Exercise: Give the lines below again, exactly as they stand, and leave out the images.

Given material:
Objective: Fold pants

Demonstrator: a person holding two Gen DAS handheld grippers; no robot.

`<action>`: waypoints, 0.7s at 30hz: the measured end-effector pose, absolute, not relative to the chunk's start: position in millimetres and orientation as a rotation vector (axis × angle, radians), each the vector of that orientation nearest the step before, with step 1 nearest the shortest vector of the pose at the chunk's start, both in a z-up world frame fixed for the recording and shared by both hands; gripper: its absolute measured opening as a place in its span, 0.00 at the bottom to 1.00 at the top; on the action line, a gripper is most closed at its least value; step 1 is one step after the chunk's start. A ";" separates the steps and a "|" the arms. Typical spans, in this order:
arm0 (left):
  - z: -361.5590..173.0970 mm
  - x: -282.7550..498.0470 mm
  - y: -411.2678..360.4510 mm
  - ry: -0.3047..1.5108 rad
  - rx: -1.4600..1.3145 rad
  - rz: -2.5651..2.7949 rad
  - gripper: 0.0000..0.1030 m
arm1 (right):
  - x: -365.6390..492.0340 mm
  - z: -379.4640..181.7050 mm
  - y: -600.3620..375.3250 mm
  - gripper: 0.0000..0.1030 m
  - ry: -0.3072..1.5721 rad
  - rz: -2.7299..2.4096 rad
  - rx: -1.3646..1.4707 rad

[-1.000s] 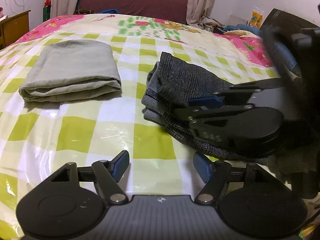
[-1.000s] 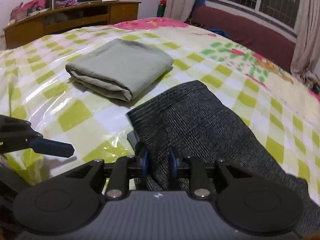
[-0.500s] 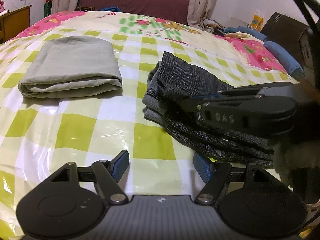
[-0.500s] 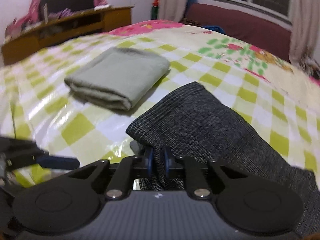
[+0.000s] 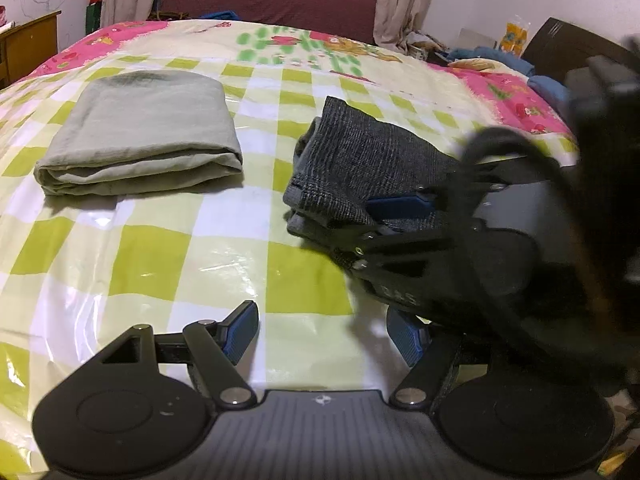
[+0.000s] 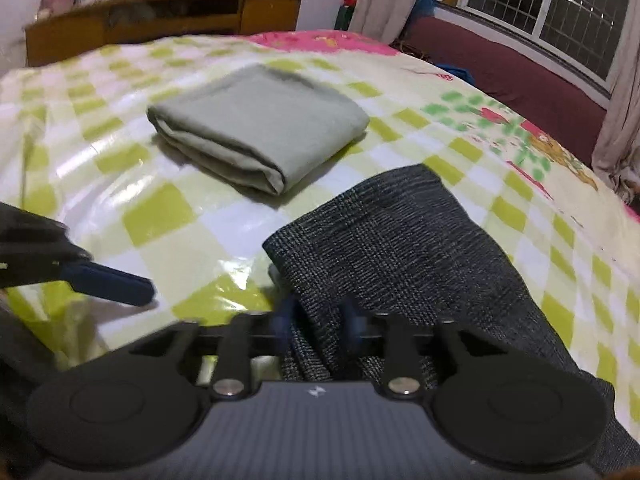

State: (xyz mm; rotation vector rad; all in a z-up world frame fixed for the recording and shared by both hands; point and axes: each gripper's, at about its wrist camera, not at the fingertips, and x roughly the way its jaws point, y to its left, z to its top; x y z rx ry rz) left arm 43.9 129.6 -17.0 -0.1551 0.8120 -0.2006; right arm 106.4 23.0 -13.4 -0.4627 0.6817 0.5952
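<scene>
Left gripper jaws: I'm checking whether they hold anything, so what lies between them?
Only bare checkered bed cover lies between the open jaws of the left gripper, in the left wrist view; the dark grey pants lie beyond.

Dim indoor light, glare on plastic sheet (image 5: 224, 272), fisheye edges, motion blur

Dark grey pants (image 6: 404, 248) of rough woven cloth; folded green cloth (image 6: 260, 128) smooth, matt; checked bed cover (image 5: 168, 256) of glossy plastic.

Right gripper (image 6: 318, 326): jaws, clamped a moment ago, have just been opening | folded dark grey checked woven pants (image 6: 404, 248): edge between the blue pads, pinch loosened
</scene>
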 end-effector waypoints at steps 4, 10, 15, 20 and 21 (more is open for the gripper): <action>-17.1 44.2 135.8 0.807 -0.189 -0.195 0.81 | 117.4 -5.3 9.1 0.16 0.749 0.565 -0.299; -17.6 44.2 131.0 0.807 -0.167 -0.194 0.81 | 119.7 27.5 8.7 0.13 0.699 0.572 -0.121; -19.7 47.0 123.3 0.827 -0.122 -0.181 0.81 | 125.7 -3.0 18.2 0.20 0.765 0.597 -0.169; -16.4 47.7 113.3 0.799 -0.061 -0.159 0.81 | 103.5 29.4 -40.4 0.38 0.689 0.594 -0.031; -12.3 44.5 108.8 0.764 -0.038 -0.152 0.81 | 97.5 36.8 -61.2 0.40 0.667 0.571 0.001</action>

Your response:
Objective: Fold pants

Demonstrator: a person holding two Gen DAS handheld grippers; no robot.

`<action>`: waypoints, 0.7s at 30hz: the measured end-effector pose, absolute, not relative to the chunk's start: position in millimetres and orientation as a rotation vector (axis × angle, radians), each the vector of that orientation nearest the step before, with step 1 nearest the shortest vector of the pose at the chunk's start, both in a z-up world frame fixed for the recording and shared by both hands; gripper: its absolute measured opening as a place in its span, 0.00 at the bottom to 1.00 at the top; on the action line, a gripper is most closed at its least value; step 1 is one step after the chunk's start. A ";" separates the steps and a "|" the arms. Typical spans, in this order:
arm0 (left):
  - z: -361.5590..173.0970 mm
  - x: -282.7550..498.0470 mm
  - y: -411.2678..360.4510 mm
  - ry: -0.3047..1.5108 rad
  - rx: -1.4600..1.3145 rad
  - rz: -2.5651..2.7949 rad
  - gripper: 0.0000..0.1030 m
arm1 (right):
  - x: -365.6390..492.0340 mm
  - z: -379.4640..181.7050 mm
  - y: -600.3620..375.3250 mm
  - gripper: 0.0000..0.1030 m
  - ry: -0.3072..1.5721 rad
  - rz: -2.7299..2.4096 rad
  - rx: -1.3646..1.4707 rad

[-1.000s] 
[-1.000s] 
[-0.500s] 
[-0.500s] 
[+0.000s] 
[+0.000s] 

State: (xyz mm; rotation vector rad; all in a z-up world frame fixed for the recording and shared by both hands; point and axes: each gripper's, at about its wrist camera, not at the fingertips, and x roughly the way its jaws point, y to its left, z to its top; x y z rx ry rz) left arm 43.9 129.6 -17.0 -0.1551 0.8120 -0.2006; right arm 106.4 23.0 -13.4 -0.4627 0.6817 0.5952
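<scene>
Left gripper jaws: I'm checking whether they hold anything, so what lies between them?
Only bare checkered bed cover lies between the open jaws of the left gripper, in the left wrist view; the dark grey pants lie beyond.

Dim indoor light, glare on plastic sheet (image 5: 224, 272), fisheye edges, motion blur

Dark grey pants (image 6: 404, 248) of rough woven cloth; folded green cloth (image 6: 260, 128) smooth, matt; checked bed cover (image 5: 168, 256) of glossy plastic.

Right gripper (image 6: 318, 326): jaws, clamped a moment ago, have just been opening | folded dark grey checked woven pants (image 6: 404, 248): edge between the blue pads, pinch loosened
</scene>
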 end-effector waypoints at steps 4, 10, 15, 20 and 21 (more is open for the gripper): <action>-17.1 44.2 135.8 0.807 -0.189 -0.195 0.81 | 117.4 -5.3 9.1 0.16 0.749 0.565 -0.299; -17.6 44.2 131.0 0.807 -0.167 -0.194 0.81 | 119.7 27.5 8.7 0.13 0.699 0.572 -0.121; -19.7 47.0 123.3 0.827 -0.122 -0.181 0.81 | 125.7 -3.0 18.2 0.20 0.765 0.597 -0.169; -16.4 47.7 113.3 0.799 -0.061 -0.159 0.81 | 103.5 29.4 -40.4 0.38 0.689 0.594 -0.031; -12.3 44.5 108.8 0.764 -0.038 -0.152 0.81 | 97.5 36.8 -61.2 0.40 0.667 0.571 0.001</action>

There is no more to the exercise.